206. However, it is noted that in those advertisements, names of all the nine
candidates contesting in District Nanded as candidates of the Indian National
Congress – Nationalist Congress Party – RPI (Gavai) Alliance were given, as the
public meeting of Smt. Sonia Gandhi was jointly held. Further, Sh. Amar
Rajurkar deposed, that he borne the entire expenditure on the above publications
on his own individually, without the knowledge, consent, authorization and
concurrence of any of the candidates, named in the said advertisements.
207. Shri Munna Abbas, President, Nanded District Youth Congress Committee
also deposed that he had personally volunteered to make the publication about the
meeting of Shri Jyotiraditya Scindia, at Cidco, Nanded City and Mudkhed and
accordingly published the advertisement only in the local daily “Satyaprabha” on
07.10.2009. It is further deposed that though the publication of the above
advertisement in “Satyaprabha” was his voluntary act, he nevertheless
communicated to the accountant of the petitioner that he had incurred expenditure
of Rs.792/- on the above advertisement. Accordingly, an amount of Rs.264/- was
to be apportioned to the share of the petitioner as the said advertisement carried the
names of three candidates. Accordingly, Rs.264/- accounted for in the account of
election expenses of the petitioner.
208. Shri Shyam Darak, Secretary, District Congress Committee Nanded, in his
affidavit dated 04.06.2010 accepted the responsibility for the publication of an
advertisement in “Satyaprabha” on 10.10.2009, on the road show and public
meeting of Shri Salman Khan, Cine Artist. He denied the responsibility or
W.P.(C) No. 4590/2014 Page 89 of 101
knowledge regarding publication of any other advertisement relating to the above
road show and public meeting of Shri Salman Khan in any other Newspapers.
According to him, he spent an amount of Rs.1,980/- on the publication of the
above advertisement in “Satyaprabha” on 10.10.2009, and that he gave an
intimation to the accountant of the petitioner to charge the apportioned amount of
Rs.60/- in the election expenditure account of the petitioner, which was
subsequently ratified by the petitioner.
209. Therefore, the allegations with regard to these advertisements should not
have been looked into by the Commission with a view to the Apex Court‟s dictum
in case of Gajanan Krishnaji Bapat (Supra), wherein held that no evidence can be
led on a plea not raised in the pleadings and that the court in the appraisal of
evidence should ensure that the evidence led by the parties has not gone beyond
their pleadings and no new case has been sought to be made out.

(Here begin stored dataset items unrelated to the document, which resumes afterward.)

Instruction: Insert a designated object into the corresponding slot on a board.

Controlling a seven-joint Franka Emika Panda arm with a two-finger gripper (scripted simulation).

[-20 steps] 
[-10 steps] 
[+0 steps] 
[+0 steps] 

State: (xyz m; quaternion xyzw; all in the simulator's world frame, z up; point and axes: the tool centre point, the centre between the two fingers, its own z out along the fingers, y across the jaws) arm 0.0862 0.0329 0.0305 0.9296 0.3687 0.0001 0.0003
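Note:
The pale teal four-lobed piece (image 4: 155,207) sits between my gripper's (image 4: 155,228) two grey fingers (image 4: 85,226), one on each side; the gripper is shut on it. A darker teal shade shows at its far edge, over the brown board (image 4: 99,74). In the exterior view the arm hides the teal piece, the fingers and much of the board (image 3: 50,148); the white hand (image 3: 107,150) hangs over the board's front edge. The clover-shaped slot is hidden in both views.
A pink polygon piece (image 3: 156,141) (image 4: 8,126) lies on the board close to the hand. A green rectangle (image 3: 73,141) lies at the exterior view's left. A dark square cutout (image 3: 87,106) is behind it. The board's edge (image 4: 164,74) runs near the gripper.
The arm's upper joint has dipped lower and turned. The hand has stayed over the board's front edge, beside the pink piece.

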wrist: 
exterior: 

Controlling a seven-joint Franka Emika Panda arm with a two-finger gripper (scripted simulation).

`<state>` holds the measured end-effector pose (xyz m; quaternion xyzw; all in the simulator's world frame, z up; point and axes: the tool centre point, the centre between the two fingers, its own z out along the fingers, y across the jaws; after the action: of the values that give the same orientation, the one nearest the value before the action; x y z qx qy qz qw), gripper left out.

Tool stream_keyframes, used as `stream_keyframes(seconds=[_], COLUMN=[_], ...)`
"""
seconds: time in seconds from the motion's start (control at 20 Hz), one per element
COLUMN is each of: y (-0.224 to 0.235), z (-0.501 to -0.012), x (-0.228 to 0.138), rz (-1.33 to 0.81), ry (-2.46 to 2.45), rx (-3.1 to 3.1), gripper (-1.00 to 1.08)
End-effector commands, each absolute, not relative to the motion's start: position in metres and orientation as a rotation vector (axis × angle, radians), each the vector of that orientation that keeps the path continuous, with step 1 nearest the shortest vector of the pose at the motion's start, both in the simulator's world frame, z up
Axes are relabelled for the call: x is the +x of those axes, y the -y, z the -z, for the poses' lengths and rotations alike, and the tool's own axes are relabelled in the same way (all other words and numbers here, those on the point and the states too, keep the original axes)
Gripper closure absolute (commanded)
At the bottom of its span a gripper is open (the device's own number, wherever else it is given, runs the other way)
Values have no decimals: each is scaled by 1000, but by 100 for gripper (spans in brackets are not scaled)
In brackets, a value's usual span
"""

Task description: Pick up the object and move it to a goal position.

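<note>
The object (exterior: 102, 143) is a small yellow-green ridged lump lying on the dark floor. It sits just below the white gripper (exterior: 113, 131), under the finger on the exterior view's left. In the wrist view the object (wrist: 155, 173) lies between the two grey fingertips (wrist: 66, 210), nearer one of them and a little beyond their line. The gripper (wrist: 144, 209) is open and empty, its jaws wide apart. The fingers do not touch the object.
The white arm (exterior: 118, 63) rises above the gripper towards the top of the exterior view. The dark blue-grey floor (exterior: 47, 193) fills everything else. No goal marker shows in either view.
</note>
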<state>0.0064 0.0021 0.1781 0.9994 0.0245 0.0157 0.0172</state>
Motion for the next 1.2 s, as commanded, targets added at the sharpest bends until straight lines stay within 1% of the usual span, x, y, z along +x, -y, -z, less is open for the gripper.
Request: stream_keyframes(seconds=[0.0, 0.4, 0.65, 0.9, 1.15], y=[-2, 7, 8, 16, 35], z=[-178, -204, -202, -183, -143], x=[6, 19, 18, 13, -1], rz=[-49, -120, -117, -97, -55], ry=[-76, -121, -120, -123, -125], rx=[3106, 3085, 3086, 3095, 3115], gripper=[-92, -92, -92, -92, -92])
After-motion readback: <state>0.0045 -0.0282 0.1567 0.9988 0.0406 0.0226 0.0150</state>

210. The petitioner had duly accounted for the expenditure on such
advertisements which were in his knowledge or were brought to his knowledge,
however, if the publishers of those advertisements or anyone else did not bring to
petitioner‟s notice or knowledge about some of the advertisements, petitioner could
not be expected or required to account for any expenditure on those expenditure.
However, even if the expenditure on some of the advertisements was not included
in the account of the election expenses of the petitioner, it was purely unintentional
and was an accidental omission without any intention of suppressing any
expenditure incurred or authorized by him.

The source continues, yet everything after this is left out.